Highlights

  • BIOA B advances its Phase 2a EXIST trial after interim data shows exidavnemab is well tolerated.
  • The company decided to initiate two additional cohorts testing higher doses in Parkinson’s disease and MSA patients.
  • BIOA B exidavnemab targets aggregated alpha-synuclein, linked to synucleinopathy-related neurodegeneration.

BioArctic AB (publ) (Nasdaq Stockholm: BIOA B) based in Sweden, focuses on research and development of therapies aimed at neurodegenerative diseases. The company previously partnered with Eisai on the development of Leqembi® (lecanemab), an approved treatment for early Alzheimer’s disease. Beyond Alzheimer’s, BioArctic is pursuing research programs in conditions such as ALS, Parkinson’s disease, and enzyme deficiency disorders.

The company has announced that its clinical Phase 2a study, known as EXIST, will proceed to additional dosing cohorts following an interim safety review. The evaluation of the first cohort, involving a lower dose of its investigational monoclonal antibody exidavnemab in patients with Parkinson’s disease, indicated that the treatment was safe and well tolerated.

The EXIST trial is assessing exidavnemab as a potential disease-modifying therapy for synucleinopathies, including Parkinson’s disease and Multiple System Atrophy (MSA). Based on the safety data, two new cohorts will now be initiated to examine a higher dose of exidavnemab in patients with both conditions.

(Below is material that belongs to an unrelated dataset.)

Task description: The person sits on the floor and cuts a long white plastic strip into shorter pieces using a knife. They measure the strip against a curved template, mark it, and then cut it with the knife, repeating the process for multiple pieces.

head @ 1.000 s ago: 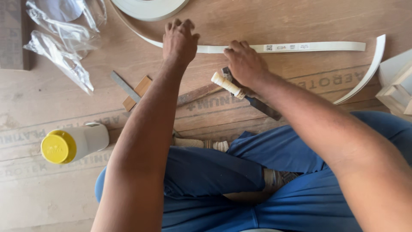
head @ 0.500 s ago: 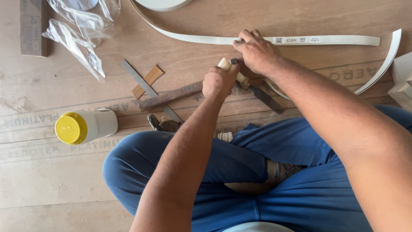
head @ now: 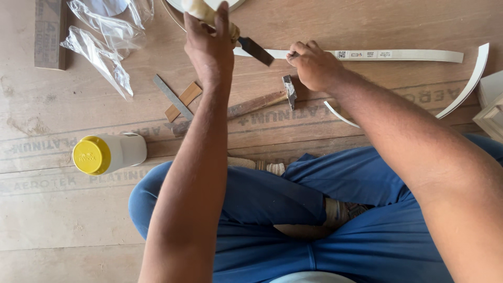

The EXIST (EXIdavnemab Synucleinopathy Trial) study is structured as a randomized, double-blind, placebo-controlled trial. Its primary objective is to evaluate the safety and tolerability of exidavnemab, as well as its pharmacokinetic properties. In addition to these endpoints, the trial will monitor a range of biomarkers using plasma, cerebrospinal fluid (CSF), and digital assessments to build a broader understanding of the drug’s potential efficacy.

Exidavnemab is a monoclonal antibody specifically engineered to target aggregated forms of alpha-synuclein, a protein known to accumulate abnormally in neurodegenerative disorders such as Parkinson’s disease and MSA. The drug is designed to distinguish pathological aggregates from the normal, physiological form of the protein. These aggregated forms are implicated in neuronal damage, and exidavnemab’s mechanism aims to clear them selectively, potentially slowing the progression of neurodegeneration.

BioArctic CEO Gunilla Osswald commented on the development, stating that the safety profile observed aligns with expectations and supports dose escalation in the next phase of the study. The company views this as a significant step in its broader effort to evaluate exidavnemab for diseases marked by pathological protein aggregation.

In recent months, exidavnemab has received orphan drug designation (ODD) in the United States and a positive opinion for orphan medicinal product designation (OD) in the European Union for the treatment of MSA. These designations are intended to encourage the development of therapies for rare diseases by providing incentives such as extended market exclusivity and reduced regulatory fees.

There remains a substantial unmet need for disease-modifying treatments in Parkinson’s disease and MSA, both of which are characterized by progressive motor and non-motor symptoms and currently lack curative therapies. Existing treatments largely manage symptoms without affecting the underlying disease mechanisms.